Our Food Habits are in Disarray
Sunday, 07.01.2007, 12:02pm (GMT)
The average American's diet is out of control.
Walk into any restaurant and you will see the kinds of food we love as
a nation – lots of pasta, red meat and sugary sweets. The American way
of eating is very self-indulgent and unhealthy.
This is a very unnatural method of food consumption. It's a culture of
extremes with extreme indulgence on one end and surprising starvation
on the other end. Walk into any bookstore and you will find the shelves
stacked with diet books. This is as good a sign is any that we as a
country want a quick fix solution and are ready to accept fat diets and
fat weight-loss schemes in the desperate hope to lose weight.
Something has to give.
The fact is, we need to pay more attention to the way we eat, what we
eat, and the amount we eat otherwise we will always retain the tag of
the fattest country in the world.
Everything begins and ends with diet. We have complete control over
diet and this is a tremendous opportunity to improve our lifestyle.
What you are about to learn will shock and surprise you because the way
we eat today is not the way we were meant to eat food. As Americans we
have done a phenomenal job to completely mess up our diet. It's time to
go back to the basics.
Research demonstrates that genetically we are not even meant to eat a
vast majority of the foods we now consider natural or healthy. Pasta,
for example, is considered a refined carbohydrate and too much of it
throws our insulin out of balance. In fact, many foods suggested to us
as part of a healthy, balanced diet are actually completely foreign to
our genetic makeup. Our diet today has changed so much over the past
few decades that many of the so-called ‘healthy, natural foods' may
have directly contributed to most of our ‘modern-day diseases'.
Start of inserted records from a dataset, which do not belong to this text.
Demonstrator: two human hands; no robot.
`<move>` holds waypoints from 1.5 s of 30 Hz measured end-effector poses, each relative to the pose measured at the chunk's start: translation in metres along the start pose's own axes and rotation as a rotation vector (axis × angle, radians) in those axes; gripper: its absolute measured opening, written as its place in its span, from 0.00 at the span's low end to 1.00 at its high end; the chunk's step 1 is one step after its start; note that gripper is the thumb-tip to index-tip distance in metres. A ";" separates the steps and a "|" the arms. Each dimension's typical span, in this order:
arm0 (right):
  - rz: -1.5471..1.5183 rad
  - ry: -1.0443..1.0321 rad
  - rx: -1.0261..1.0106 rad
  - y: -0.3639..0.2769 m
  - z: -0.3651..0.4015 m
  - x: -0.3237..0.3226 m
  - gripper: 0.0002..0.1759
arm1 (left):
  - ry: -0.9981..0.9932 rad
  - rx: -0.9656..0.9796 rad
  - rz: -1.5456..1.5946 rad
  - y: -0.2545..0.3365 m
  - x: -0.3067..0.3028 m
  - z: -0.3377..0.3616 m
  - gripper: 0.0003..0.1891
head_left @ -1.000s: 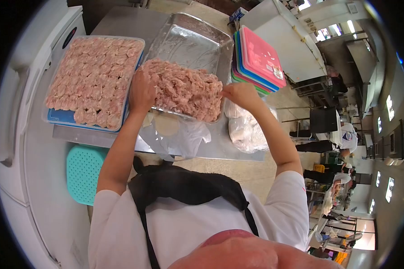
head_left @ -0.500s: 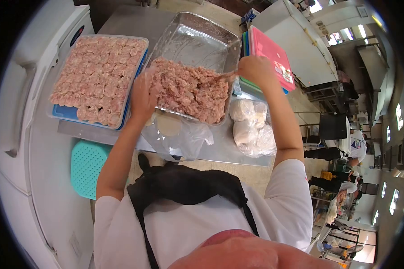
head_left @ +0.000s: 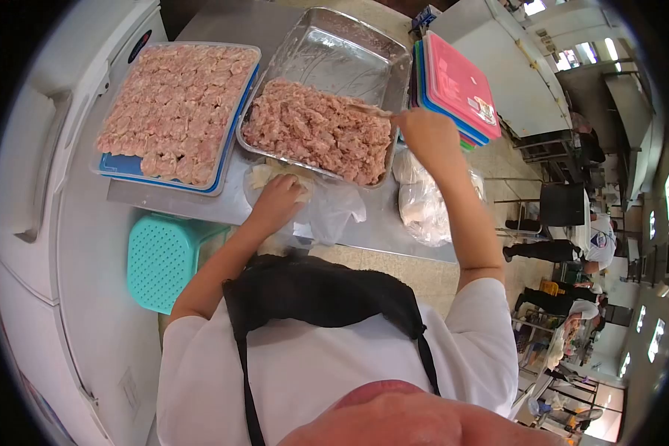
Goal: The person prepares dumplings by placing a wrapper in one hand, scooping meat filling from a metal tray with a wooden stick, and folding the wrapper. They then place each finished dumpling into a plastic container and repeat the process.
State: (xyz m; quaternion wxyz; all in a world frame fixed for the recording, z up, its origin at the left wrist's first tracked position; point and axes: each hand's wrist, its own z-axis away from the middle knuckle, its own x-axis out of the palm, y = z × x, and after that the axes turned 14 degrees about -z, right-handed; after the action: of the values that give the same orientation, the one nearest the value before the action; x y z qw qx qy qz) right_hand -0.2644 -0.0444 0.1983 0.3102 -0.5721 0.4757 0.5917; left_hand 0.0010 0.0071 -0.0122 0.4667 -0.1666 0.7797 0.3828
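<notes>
My left hand (head_left: pixel 279 202) is at the pale round dumpling wrappers (head_left: pixel 264 174) in front of the metal pan, fingers bent and closed on the top one. The wrappers lie on a clear plastic bag (head_left: pixel 338 214). My right hand (head_left: pixel 427 135), closed, grips a narrow, meat-smeared spatula (head_left: pixel 368 109) at the pan's right side; its handle is hidden in my fist. The spatula's flat end rests over the ground meat filling (head_left: pixel 312 132), which fills the near half of the deep metal pan (head_left: pixel 349 46).
Left of the pan, a blue-based tray (head_left: pixel 119 165) carries rows of filled dumplings (head_left: pixel 178 104). Stacked coloured lids (head_left: pixel 461 78) stand at the right, with bagged white wrappers (head_left: pixel 424 212) nearer me. A turquoise stool (head_left: pixel 163 264) is below the metal table (head_left: pixel 223 22). Other people work far right.
My left hand has moved from the pan's left edge down to the wrappers. My right hand stays at the pan's right side with the spatula. The view has shifted slightly.
</notes>
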 end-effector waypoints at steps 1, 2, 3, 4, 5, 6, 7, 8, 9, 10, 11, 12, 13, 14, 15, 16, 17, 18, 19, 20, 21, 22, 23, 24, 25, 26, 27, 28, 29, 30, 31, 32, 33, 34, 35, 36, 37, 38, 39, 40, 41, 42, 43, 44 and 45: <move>-0.047 0.021 -0.021 -0.012 0.006 -0.001 0.06 | -0.008 0.002 -0.009 -0.001 0.000 -0.002 0.13; -0.094 0.043 -0.042 -0.029 0.010 0.000 0.06 | -0.022 -0.007 0.000 -0.002 0.002 -0.004 0.12; -0.141 0.066 -0.061 -0.041 0.010 0.002 0.06 | -0.036 -0.016 0.008 -0.005 0.005 -0.006 0.11; -0.206 0.035 -0.081 -0.050 0.008 0.012 0.06 | -0.051 -0.025 0.015 -0.007 0.005 -0.007 0.10; -0.270 0.004 -0.102 -0.057 0.008 0.027 0.06 | -0.049 -0.032 0.039 -0.009 0.005 -0.008 0.09; -0.336 -0.029 -0.123 -0.060 0.009 0.039 0.06 | -0.048 -0.040 0.063 -0.010 0.004 -0.009 0.09; -0.350 -0.051 -0.097 -0.053 0.007 0.048 0.08 | -0.050 -0.047 0.089 -0.010 0.003 -0.009 0.08; -0.366 -0.072 -0.068 -0.038 0.000 0.058 0.09 | -0.022 -0.019 0.106 -0.011 0.002 -0.009 0.08; -0.381 -0.093 -0.041 -0.026 -0.007 0.062 0.11 | 0.007 0.009 0.123 -0.013 0.001 -0.010 0.08; -0.350 -0.110 -0.033 -0.020 -0.013 0.061 0.12 | 0.035 0.037 0.141 -0.013 -0.002 -0.011 0.08; -0.321 -0.128 -0.019 -0.016 -0.015 0.060 0.13 | 0.033 0.038 0.093 -0.012 -0.005 -0.010 0.08; -0.289 -0.143 -0.003 -0.015 -0.014 0.054 0.14 | 0.034 0.045 0.044 -0.010 -0.012 -0.013 0.08; -0.261 -0.133 0.008 -0.015 -0.010 0.048 0.15 | 0.035 0.055 -0.006 -0.009 -0.017 -0.015 0.08; -0.230 -0.122 0.019 -0.014 -0.005 0.041 0.15 | 0.055 0.066 0.000 -0.009 -0.018 -0.017 0.08; -0.198 -0.114 0.027 -0.013 -0.002 0.031 0.16 | 0.078 0.075 0.007 -0.010 -0.018 -0.018 0.08; -0.193 -0.122 0.058 -0.015 0.005 0.020 0.15 | 0.103 0.079 0.016 -0.009 -0.018 -0.021 0.08; -0.188 -0.132 0.086 -0.019 0.015 0.007 0.15 | 0.107 0.094 0.051 -0.010 -0.018 -0.023 0.08; -0.186 -0.143 0.118 -0.023 0.026 0.000 0.15 | 0.105 0.108 0.088 -0.010 -0.019 -0.024 0.08; -0.202 -0.189 0.119 -0.024 0.036 0.000 0.16 | 0.105 0.122 0.123 -0.010 -0.020 -0.026 0.08; -0.217 -0.232 0.118 -0.022 0.046 0.007 0.16 | 0.089 0.174 0.131 -0.009 -0.020 -0.029 0.08; -0.234 -0.275 0.119 -0.018 0.056 0.017 0.17 | 0.070 0.227 0.139 -0.006 -0.021 -0.033 0.08; -0.293 -0.283 0.143 -0.011 0.062 0.034 0.16 | 0.049 0.280 0.146 -0.004 -0.020 -0.036 0.08; -0.318 -0.261 0.134 -0.003 0.067 0.050 0.16 | 0.056 0.288 0.162 -0.002 -0.017 -0.037 0.08; -0.339 -0.237 0.119 0.004 0.067 0.061 0.16 | 0.070 0.294 0.174 -0.001 -0.011 -0.040 0.07; -0.359 -0.212 0.097 0.011 0.062 0.066 0.16 | 0.086 0.294 0.185 0.000 -0.010 -0.043 0.07; -0.342 -0.204 0.065 0.018 0.057 0.071 0.16 | 0.073 0.285 0.204 0.001 -0.008 -0.043 0.08; -0.328 -0.194 0.033 0.023 0.050 0.074 0.16 | 0.057 0.275 0.221 0.001 -0.010 -0.046 0.09; -0.314 -0.181 -0.003 0.028 0.043 0.077 0.16 | 0.045 0.264 0.234 0.001 -0.010 -0.049 0.10; -0.306 -0.179 -0.003 0.034 0.038 0.080 0.16 | 0.066 0.271 0.232 0.001 -0.008 -0.052 0.10; -0.299 -0.178 -0.004 0.038 0.033 0.081 0.16 | 0.088 0.277 0.230 0.002 -0.006 -0.055 0.10; -0.291 -0.175 -0.006 0.042 0.030 0.081 0.15 | 0.110 0.284 0.228 0.004 -0.004 -0.057 0.10; -0.306 -0.147 -0.028 0.045 0.029 0.083 0.15 | 0.101 0.262 0.225 0.005 -0.002 -0.060 0.10; -0.322 -0.120 -0.049 0.047 0.029 0.084 0.15 | 0.090 0.239 0.223 0.008 -0.001 -0.061 0.10; -0.341 -0.093 -0.069 0.048 0.029 0.086 0.14 | 0.076 0.216 0.221 0.011 -0.001 -0.062 0.11; -0.316 -0.124 -0.054 0.050 0.031 0.087 0.14 | 0.018 0.171 0.207 0.014 0.000 -0.062 0.11; -0.290 -0.151 -0.040 0.048 0.030 0.076 0.14 | -0.038 0.127 0.190 0.017 -0.004 -0.063 0.11; -0.263 -0.178 -0.026 0.048 0.030 0.063 0.14 | -0.093 0.082 0.173 0.021 -0.009 -0.066 0.11; -0.189 -0.177 -0.030 0.049 0.030 0.045 0.13 | -0.145 0.038 0.235 0.025 -0.015 -0.069 0.11; -0.116 -0.178 -0.035 0.049 0.031 0.024 0.13 | -0.195 -0.009 0.297 0.026 -0.023 -0.073 0.11; -0.044 -0.177 -0.043 0.050 0.032 0.008 0.12 | -0.243 -0.060 0.359 0.026 -0.029 -0.073 0.11; -0.087 -0.120 -0.077 0.053 0.035 -0.002 0.12 | -0.187 -0.103 0.434 0.024 -0.031 -0.071 0.11; -0.130 -0.062 -0.110 0.058 0.038 -0.011 0.11 | -0.128 -0.145 0.508 0.020 -0.035 -0.067 0.10; -0.172 -0.003 -0.143 0.063 0.042 -0.011 0.11 | -0.067 -0.187 0.580 0.016 -0.037 -0.063 0.10; -0.205 0.010 -0.207 0.067 0.044 -0.006 0.09 | -0.018 -0.278 0.883 0.009 -0.033 -0.057 0.10; -0.240 0.021 -0.253 0.070 0.046 0.003 0.08 | 0.039 -0.368 1.184 0.005 -0.030 -0.053 0.11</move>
State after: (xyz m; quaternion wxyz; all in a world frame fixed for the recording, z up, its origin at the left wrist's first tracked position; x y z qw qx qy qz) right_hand -0.3464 -0.0280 0.2049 0.2992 -0.6654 0.3287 0.5997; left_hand -0.0189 -0.0319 0.0298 0.1242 0.2095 0.6694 0.7018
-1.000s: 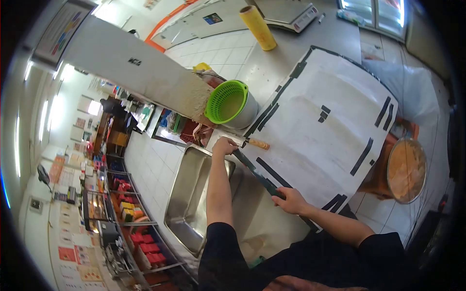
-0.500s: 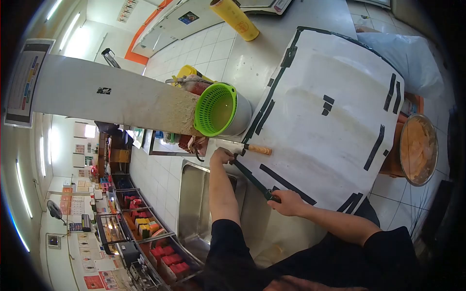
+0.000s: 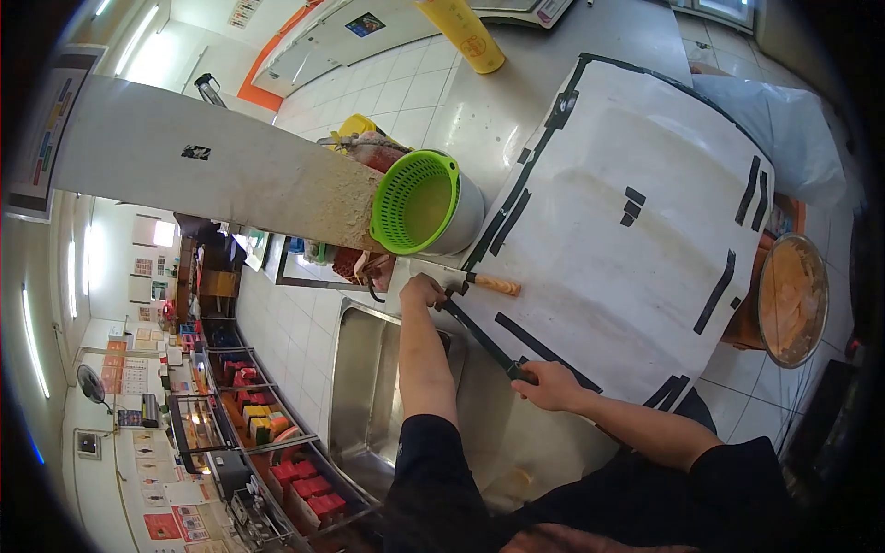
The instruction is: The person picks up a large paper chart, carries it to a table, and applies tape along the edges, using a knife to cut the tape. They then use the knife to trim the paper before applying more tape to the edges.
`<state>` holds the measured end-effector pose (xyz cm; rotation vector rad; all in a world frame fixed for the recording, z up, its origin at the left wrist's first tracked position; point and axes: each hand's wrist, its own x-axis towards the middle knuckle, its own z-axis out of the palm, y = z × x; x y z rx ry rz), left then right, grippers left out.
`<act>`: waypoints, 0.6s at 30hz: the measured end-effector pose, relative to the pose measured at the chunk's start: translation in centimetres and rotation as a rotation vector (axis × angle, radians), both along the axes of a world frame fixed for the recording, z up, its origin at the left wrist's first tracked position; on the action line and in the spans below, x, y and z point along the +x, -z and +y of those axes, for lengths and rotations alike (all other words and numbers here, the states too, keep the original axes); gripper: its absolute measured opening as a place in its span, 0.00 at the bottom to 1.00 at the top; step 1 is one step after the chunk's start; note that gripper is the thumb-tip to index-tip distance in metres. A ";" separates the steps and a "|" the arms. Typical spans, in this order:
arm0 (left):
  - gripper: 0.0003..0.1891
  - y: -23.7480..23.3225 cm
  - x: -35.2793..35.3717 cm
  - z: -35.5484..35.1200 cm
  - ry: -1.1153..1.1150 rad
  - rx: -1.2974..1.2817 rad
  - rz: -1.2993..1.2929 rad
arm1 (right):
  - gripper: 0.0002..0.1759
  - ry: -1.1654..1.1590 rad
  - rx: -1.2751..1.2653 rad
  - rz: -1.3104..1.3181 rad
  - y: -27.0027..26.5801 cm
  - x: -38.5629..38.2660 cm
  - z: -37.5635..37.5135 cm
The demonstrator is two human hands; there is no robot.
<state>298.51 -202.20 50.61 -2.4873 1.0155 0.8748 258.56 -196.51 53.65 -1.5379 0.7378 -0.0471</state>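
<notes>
Tape strip [image 3: 479, 336] stretched along sheet [image 3: 627, 249] edge, left hand [image 3: 422, 290] and right hand [image 3: 551, 384] grips clamped on ends; other edges look done.

A green colander [image 3: 419, 205] sits in a steel pot [image 3: 468, 219]. Well beyond the colander lies a yellow roll [image 3: 464, 32]. Just below it is a wooden-handled knife [image 3: 493, 285], and lower still the sink [image 3: 364, 387]. Far to its right are a metal bowl [image 3: 791, 300] and a plastic bag [image 3: 779, 115].
</notes>
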 end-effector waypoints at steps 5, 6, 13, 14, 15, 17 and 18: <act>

Case in point: Meat consumption in the United States coupled with inactivity.
Our ancestors were hunters and scavengers. From a physiological
(functional) and aesthetic (visual) point of view, we are almost the
same as our ancestors. We have the same bones muscles and internal
organs as our ancestors. However we have several chronic illnesses like
hypertension, diabetes, heart disease and cancer they never had.
Why? The most popular notion is that the vast majority of our existence
on this planet, man has lived as a hunter-gatherer. Nomadic people in
small groups lived and fed completely off their surrounding environment
and they were good at it. Fossil studies show our ancestors to be lean,
strong and muscular well into their 80s and 90s! They were very active,
robust people that covered hundreds of miles weekly for food. Hunting,
running, digging, climbing were habitual, daily activities. We survived
this way (as hunter-gatherers) through six ice ages. This was more than
a primitive existence. It was in fact a very sophisticated method of
survival, one we lack in today's times.
Basically, we have been eating meat a long time, but the difference
between us and our ancestors is that we barely move our behinds
compared to them and we eat a lot more processed meat filled with
saturated fat and cholesterol.
We are eating too much meat, exercising too little and storing too much fat.